What the exercise asks:
Records follow. Select each line holding "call".

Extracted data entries
□ □ □ □ □

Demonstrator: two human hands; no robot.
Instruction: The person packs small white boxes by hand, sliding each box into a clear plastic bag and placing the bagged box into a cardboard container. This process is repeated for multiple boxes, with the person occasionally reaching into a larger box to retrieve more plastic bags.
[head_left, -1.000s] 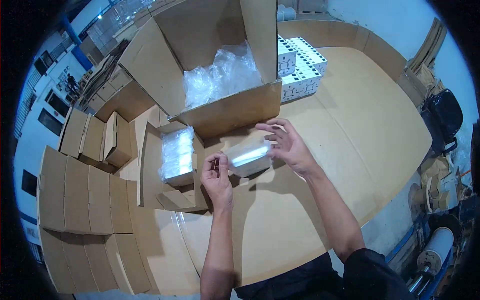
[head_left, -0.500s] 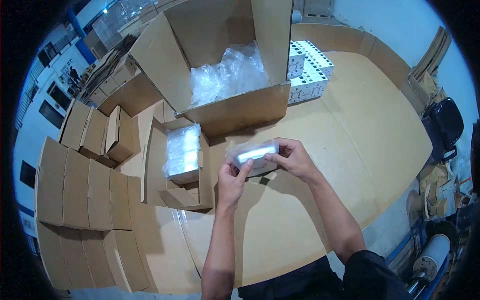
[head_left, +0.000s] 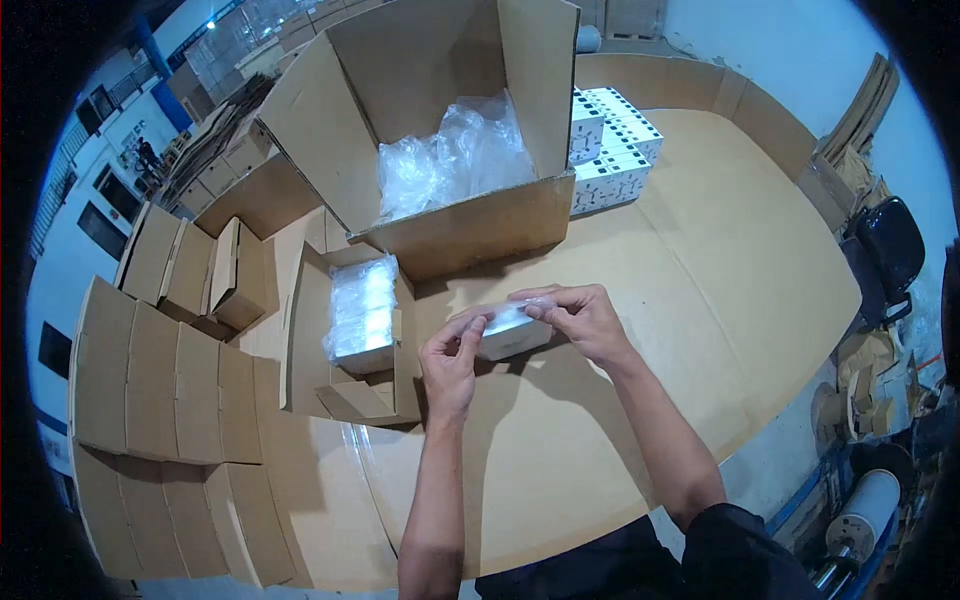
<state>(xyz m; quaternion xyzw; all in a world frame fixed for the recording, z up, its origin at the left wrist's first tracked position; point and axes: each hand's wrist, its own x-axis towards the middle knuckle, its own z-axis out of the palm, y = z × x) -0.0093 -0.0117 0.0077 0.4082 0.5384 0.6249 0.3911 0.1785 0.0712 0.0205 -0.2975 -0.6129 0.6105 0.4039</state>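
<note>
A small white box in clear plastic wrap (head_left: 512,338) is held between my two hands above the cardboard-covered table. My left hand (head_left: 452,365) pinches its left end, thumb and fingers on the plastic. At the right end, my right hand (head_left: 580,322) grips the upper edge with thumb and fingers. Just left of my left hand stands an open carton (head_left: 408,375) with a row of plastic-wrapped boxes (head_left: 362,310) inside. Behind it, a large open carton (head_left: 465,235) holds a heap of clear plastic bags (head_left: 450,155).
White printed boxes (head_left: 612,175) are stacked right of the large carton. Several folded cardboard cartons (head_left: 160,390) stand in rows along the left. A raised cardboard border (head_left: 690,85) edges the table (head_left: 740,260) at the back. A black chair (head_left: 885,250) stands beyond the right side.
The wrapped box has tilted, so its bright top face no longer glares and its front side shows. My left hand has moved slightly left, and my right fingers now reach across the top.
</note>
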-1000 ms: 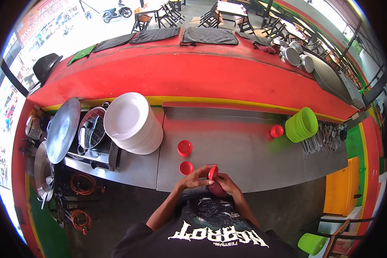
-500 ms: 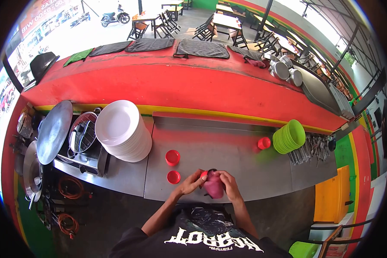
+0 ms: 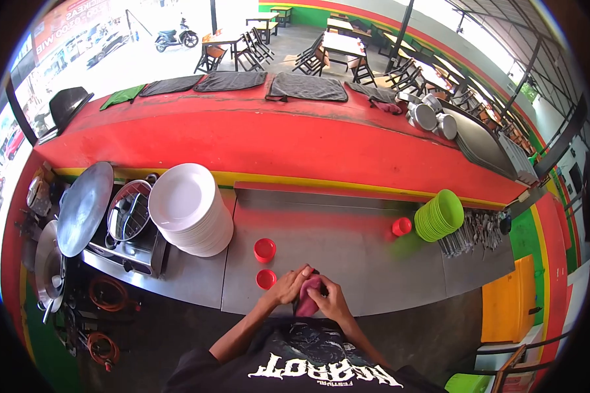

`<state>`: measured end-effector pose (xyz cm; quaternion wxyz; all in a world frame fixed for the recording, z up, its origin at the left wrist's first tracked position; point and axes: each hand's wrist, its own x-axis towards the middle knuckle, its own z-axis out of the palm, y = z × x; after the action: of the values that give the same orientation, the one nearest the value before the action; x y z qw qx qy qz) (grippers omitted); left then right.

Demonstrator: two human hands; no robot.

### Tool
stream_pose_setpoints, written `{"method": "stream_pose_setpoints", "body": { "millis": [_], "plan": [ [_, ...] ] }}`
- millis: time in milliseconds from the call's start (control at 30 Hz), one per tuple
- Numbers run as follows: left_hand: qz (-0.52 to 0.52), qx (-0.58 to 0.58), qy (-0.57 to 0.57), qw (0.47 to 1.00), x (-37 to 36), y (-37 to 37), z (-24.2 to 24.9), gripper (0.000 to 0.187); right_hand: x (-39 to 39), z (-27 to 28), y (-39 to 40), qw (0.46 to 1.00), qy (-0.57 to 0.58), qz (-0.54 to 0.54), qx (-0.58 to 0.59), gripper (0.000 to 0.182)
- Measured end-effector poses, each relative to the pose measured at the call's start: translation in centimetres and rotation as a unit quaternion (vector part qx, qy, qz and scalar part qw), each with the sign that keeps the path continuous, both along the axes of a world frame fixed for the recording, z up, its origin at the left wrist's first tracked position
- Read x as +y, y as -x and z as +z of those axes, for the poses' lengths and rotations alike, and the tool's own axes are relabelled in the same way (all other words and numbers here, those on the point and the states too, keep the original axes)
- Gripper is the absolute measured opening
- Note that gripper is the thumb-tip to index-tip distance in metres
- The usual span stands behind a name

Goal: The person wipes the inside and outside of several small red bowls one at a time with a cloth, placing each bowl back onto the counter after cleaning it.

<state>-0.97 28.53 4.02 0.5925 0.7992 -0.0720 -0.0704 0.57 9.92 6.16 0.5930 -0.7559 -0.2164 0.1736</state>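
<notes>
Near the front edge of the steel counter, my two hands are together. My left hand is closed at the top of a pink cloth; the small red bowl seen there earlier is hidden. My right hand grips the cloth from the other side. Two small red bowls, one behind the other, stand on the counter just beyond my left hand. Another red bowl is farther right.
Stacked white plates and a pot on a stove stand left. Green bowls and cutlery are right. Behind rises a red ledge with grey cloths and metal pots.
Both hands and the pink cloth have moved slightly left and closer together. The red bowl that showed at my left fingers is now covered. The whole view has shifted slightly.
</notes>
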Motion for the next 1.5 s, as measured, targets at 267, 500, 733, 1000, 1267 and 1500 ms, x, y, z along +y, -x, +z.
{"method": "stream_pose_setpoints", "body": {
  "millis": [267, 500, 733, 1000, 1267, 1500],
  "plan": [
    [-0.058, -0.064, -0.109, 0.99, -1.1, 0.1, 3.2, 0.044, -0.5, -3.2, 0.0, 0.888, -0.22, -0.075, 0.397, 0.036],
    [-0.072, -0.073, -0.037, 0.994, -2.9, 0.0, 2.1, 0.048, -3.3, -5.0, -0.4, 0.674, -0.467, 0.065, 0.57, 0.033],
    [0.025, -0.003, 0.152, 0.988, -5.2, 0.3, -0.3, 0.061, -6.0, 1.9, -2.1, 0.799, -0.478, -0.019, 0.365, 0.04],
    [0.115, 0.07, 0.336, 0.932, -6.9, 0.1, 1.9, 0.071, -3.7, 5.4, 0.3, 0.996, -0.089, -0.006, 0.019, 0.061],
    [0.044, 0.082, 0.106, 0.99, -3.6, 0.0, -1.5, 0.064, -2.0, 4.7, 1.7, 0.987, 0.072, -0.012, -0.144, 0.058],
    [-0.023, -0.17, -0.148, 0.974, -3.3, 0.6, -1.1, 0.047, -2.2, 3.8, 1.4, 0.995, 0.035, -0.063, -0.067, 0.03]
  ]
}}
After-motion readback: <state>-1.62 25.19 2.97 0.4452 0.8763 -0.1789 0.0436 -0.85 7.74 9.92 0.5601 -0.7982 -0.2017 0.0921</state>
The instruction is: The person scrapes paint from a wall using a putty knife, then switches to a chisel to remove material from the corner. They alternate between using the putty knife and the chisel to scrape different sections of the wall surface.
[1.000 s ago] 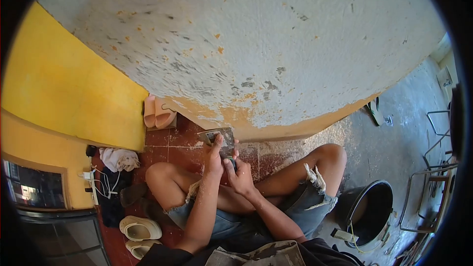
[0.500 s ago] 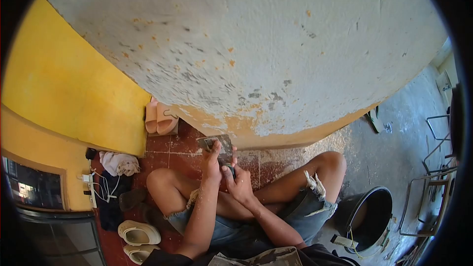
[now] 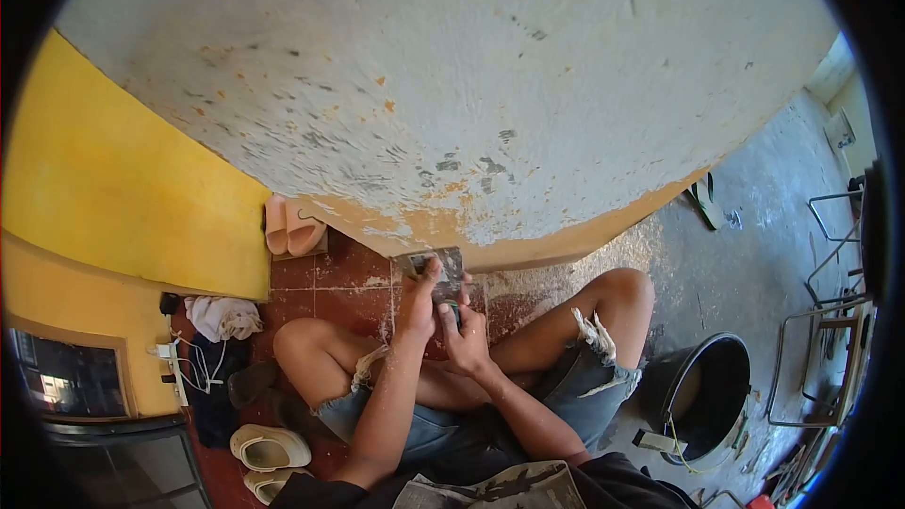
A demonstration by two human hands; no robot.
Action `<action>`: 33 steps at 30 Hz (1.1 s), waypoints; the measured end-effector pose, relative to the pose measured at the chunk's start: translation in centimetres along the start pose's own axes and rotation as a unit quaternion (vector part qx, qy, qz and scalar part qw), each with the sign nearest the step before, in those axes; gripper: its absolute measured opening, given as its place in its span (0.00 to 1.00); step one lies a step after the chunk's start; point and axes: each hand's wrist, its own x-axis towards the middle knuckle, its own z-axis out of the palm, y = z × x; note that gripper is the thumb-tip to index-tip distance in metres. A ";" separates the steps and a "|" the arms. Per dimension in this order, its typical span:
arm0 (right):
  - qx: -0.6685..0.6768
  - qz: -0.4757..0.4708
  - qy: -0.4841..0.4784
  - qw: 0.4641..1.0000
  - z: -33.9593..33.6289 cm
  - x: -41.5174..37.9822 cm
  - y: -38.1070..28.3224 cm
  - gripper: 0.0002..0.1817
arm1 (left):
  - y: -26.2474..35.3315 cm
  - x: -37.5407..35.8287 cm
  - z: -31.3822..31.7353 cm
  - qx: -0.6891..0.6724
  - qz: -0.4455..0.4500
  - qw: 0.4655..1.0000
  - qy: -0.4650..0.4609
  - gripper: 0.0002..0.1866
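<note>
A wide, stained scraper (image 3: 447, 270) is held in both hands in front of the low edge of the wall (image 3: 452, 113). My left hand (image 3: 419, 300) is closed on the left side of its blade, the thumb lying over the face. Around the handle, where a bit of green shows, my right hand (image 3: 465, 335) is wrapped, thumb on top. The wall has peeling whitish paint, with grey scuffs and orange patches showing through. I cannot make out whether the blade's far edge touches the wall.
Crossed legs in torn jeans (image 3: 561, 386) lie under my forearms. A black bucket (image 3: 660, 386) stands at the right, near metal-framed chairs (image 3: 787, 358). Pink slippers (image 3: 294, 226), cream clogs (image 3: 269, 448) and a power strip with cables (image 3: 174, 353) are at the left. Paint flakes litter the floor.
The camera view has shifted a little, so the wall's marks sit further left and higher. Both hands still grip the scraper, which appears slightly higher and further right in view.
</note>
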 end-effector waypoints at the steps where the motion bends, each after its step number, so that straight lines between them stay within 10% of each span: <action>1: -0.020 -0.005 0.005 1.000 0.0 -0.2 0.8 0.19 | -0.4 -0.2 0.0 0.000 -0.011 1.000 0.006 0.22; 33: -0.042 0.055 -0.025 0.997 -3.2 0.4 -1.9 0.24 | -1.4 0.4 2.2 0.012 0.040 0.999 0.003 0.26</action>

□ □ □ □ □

Solution:
- millis: time in milliseconds from the call's start (control at 30 Hz), one per tuple
- Measured end-effector poses, each relative to the pose measured at the call's start: translation in centimetres and rotation as a unit quaternion (vector part qx, qy, qz and scalar part qw), each with the sign that keeps the path continuous, both along the axes of a world frame fixed for the recording, z up, its origin at the left wrist's first tracked position

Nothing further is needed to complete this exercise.